McQuaid is a master of poking spokes in wheels. The election machinery is complex and as opaque as his tenure in office. There are 42 delegates who can vote, assembled by continent, but the identities of many of them, especially those from Africa and Asia, remain unknown. McQuaid has focused on growing the sport there. If he commands Asia and Africa, he needs just six votes from Oceania, Europe and Pan-America.
There are allegations - never adequately refuted - that the new Swiss HQ was funded with a backhander from Japan, for including the keirin in the Olympic programme. Nor has there ever been an acceptable explanation for a $100,000 "donation" to the UCI from Armstrong.
McQuaid counters that his rival, "may be a pawn in a larger game" orchestrated by Igor Makarov, the billionaire president of the Russian Cycling Federation and owner of the Katusha road team. And attempting to deflect criticism, McQuaid says that since he took over in 2005, the UCI anti-doping budget has risen from $1.75m to $7.5m; and that the introduction of biological passports have made the peloton cleaner - that "it is now possible to race and win clean".

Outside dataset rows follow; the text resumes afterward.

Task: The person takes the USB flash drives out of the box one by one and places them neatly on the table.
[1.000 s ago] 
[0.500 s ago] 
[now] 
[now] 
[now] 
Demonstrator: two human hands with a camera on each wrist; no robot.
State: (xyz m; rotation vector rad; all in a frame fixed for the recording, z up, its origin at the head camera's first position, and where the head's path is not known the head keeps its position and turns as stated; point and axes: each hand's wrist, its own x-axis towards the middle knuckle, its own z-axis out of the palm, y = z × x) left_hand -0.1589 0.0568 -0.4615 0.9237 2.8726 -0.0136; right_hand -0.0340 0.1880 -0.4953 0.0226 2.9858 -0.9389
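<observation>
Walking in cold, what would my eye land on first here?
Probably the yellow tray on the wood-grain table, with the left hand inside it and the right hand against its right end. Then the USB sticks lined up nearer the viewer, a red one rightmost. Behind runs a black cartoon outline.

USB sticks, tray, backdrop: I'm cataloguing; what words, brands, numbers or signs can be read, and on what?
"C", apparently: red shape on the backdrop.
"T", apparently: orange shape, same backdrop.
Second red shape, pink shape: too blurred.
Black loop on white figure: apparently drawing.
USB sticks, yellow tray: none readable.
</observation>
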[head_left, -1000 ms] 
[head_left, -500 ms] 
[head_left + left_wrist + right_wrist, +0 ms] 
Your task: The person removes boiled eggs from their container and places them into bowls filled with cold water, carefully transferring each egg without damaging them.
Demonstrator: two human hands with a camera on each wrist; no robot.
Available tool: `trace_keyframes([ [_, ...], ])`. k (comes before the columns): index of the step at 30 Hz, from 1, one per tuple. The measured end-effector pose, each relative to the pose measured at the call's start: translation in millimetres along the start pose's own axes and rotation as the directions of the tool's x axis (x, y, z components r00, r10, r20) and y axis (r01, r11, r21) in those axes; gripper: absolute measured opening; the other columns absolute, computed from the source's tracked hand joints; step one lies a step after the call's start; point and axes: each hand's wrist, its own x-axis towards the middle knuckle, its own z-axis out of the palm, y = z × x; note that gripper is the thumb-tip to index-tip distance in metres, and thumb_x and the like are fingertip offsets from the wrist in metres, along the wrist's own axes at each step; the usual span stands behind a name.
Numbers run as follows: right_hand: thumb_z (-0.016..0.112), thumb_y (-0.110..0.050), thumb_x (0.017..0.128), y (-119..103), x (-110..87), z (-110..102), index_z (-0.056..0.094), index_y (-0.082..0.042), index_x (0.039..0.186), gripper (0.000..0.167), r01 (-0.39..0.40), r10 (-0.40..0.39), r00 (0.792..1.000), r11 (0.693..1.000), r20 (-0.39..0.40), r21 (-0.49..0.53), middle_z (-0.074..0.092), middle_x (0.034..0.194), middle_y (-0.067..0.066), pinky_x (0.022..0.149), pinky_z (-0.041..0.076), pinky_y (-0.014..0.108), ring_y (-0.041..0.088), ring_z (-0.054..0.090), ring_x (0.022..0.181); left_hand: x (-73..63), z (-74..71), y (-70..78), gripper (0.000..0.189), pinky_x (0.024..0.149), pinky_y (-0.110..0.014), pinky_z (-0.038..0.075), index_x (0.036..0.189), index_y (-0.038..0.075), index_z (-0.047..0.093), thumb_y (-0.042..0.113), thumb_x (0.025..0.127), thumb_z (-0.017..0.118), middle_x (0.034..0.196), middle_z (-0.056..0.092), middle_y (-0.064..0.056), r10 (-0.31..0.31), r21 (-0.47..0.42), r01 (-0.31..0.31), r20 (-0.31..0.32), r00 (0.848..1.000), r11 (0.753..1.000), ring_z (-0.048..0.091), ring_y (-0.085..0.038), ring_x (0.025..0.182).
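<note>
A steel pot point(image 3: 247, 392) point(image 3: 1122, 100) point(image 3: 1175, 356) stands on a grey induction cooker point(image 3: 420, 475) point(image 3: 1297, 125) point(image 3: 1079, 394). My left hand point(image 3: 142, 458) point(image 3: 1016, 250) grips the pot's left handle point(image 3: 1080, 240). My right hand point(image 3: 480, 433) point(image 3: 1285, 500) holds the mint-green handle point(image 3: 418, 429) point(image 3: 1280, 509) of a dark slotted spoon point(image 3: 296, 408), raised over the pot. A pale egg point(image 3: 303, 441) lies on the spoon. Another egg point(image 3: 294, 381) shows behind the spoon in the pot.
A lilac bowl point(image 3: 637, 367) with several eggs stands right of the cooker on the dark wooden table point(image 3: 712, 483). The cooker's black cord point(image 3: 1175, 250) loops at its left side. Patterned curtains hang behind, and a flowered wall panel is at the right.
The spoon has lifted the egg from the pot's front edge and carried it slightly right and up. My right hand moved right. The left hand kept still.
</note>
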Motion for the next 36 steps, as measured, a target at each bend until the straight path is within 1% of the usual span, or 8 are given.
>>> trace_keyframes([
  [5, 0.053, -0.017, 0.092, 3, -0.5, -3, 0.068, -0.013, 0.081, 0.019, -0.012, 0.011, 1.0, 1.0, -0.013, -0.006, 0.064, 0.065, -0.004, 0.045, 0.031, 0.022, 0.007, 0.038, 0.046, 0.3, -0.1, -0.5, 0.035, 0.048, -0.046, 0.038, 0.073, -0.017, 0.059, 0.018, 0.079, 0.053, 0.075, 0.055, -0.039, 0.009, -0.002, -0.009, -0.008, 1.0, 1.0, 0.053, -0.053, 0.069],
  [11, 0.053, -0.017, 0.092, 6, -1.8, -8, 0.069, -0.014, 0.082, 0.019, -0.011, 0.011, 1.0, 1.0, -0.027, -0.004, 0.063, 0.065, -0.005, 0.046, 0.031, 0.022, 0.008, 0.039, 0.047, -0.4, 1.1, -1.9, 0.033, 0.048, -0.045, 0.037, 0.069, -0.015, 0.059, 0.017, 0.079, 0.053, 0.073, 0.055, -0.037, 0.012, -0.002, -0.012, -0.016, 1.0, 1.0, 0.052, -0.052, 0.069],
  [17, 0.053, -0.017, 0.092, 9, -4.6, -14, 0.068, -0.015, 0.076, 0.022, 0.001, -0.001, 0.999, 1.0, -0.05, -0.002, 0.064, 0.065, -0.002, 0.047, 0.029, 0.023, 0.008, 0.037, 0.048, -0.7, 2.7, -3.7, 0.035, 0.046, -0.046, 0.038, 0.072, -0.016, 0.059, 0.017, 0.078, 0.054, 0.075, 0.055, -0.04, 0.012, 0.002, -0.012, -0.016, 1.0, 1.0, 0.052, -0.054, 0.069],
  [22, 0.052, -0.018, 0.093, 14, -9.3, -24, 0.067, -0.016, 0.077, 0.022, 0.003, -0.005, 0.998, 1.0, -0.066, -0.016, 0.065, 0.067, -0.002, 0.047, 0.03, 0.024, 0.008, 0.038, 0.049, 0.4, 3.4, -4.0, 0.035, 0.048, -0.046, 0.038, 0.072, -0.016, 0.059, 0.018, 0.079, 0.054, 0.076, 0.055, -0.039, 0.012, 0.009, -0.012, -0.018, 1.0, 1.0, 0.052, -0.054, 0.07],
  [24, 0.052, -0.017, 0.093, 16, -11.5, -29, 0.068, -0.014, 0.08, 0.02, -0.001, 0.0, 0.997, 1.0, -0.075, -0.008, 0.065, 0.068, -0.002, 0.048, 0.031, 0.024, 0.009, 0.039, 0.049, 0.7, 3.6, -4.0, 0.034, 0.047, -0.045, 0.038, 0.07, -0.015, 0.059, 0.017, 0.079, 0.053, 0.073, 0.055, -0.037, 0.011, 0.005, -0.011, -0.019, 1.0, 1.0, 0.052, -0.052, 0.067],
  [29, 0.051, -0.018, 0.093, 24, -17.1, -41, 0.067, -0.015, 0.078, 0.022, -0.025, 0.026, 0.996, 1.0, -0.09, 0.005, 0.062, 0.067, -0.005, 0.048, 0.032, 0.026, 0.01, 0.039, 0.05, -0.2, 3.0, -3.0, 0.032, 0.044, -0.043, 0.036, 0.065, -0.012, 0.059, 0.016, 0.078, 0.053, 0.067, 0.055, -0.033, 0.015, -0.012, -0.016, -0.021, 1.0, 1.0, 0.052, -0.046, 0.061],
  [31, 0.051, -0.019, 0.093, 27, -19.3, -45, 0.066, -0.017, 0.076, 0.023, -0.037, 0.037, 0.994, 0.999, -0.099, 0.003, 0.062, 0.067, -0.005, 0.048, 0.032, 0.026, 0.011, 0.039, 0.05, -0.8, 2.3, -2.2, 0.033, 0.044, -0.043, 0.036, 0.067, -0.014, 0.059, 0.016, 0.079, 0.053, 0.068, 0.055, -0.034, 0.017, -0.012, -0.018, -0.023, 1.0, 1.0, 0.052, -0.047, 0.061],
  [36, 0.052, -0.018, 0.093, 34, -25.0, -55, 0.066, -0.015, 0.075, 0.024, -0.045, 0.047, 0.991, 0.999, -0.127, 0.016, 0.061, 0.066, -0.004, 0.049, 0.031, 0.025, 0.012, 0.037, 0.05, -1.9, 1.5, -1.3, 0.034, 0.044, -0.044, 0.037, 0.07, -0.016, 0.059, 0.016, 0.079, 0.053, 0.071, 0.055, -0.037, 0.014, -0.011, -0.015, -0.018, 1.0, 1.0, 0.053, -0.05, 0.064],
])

He will point to the fact that during his presidency Armstrong has been outed. Yet he has done nothing since. His failure to investigate the US Anti-doping Agency report on Armstrong prompted the following yesterday from Cookson: "The pace of decisions being made is one of the reasons which persuaded me to stand for the presidency - change just isn't happening quickly enough.
"I'm sure people will be asking who Pat is protecting, but in the meantime the UCI did manage to blow 2.5million Swiss francs on an independent commission which never met."
Cookson wants "everything out into the open, so that the sport can understand its mistakes, learn, and restore its credibility". So do we, but it won't happen on McQuaid's watch.